Backport #13335
closedhammer: OSD crashed when reached pool's max_bytes quota
Updated by Loïc Dachary over 8 years ago
- Description updated (diff)
- Status changed from New to In Progress
- Assignee set to Loïc Dachary
Updated by Alexey Sheplyakov over 8 years ago
There's a fix here: https://github.com/ceph/ceph/pull/6918
Updated by Loïc Dachary over 8 years ago
- Description updated (diff)
- Status changed from In Progress to New
- Assignee deleted (
Loïc Dachary)
This needs to be adapted to hammer because a few things are different (no flag in messages, CEPH_OSD_FLAG_FULL_FORCE not implemented.
Updated by Alexey Sheplyakov over 8 years ago
Basically I've moved the check for a full pool to the right place (before updating the cached ObjectContext)

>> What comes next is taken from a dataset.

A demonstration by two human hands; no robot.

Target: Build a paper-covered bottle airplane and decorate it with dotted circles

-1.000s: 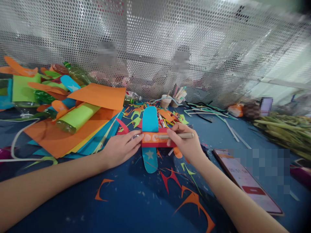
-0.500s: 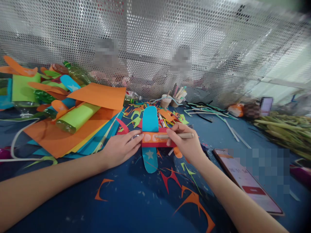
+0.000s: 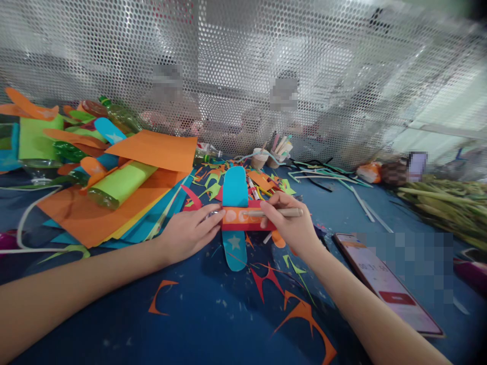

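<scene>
A toy plane made of paper lies crosswise in front of me, with a red body (image 3: 243,226) and an orange strip (image 3: 238,213) bearing pale round marks. Its rounded blue wings (image 3: 235,187) stick out on the far and near sides, the near one with a pale star. My left hand (image 3: 192,230) grips the plane's left end, where something shiny shows between the fingers. A beige pen (image 3: 291,213) is pinched in my right hand (image 3: 291,228), its tip on the orange strip. The right hand's fingers cover the body's right end.
Orange and blue paper sheets (image 3: 64,208) and paper-wrapped bottles (image 3: 122,185) are heaped at left. Scraps (image 3: 312,317) litter the blue table (image 3: 182,334). Cups of pens (image 3: 276,157) stand behind; a phone (image 3: 395,289) and dry stalks (image 3: 441,203) lie right. People sit beyond a perforated screen (image 3: 236,56).
Almost nothing differs. The pen has tilted or shifted very slightly on the orange strip; my left hand and the toy plane have stayed in place.
</scene>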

without changing the check itself (well, almost).
Updated by Loïc Dachary about 8 years ago
- Status changed from New to In Progress
- Assignee set to Loïc Dachary
Updated by Loïc Dachary about 8 years ago
- Status changed from In Progress to Resolved
- Target version set to v0.94.6
Updated by Loïc Dachary about 8 years ago
- Status changed from Resolved to New
- Assignee deleted (
Loïc Dachary) - Target version deleted (
v0.94.6)
Updated by Loïc Dachary about 8 years ago
The commit introduces a regression and is reverted by http://tracker.ceph.com/issues/15019
Updated by Loïc Dachary about 8 years ago
- Related to Bug #15019: hammer: fs test fails with log [ERR] : OSD full dropping all updates 100% full added
Updated by Alexey Sheplyakov about 8 years ago
The commit introduces a regression
The commit exposes a bug in the test which assumes it's possible to write more data than the storage capacity is.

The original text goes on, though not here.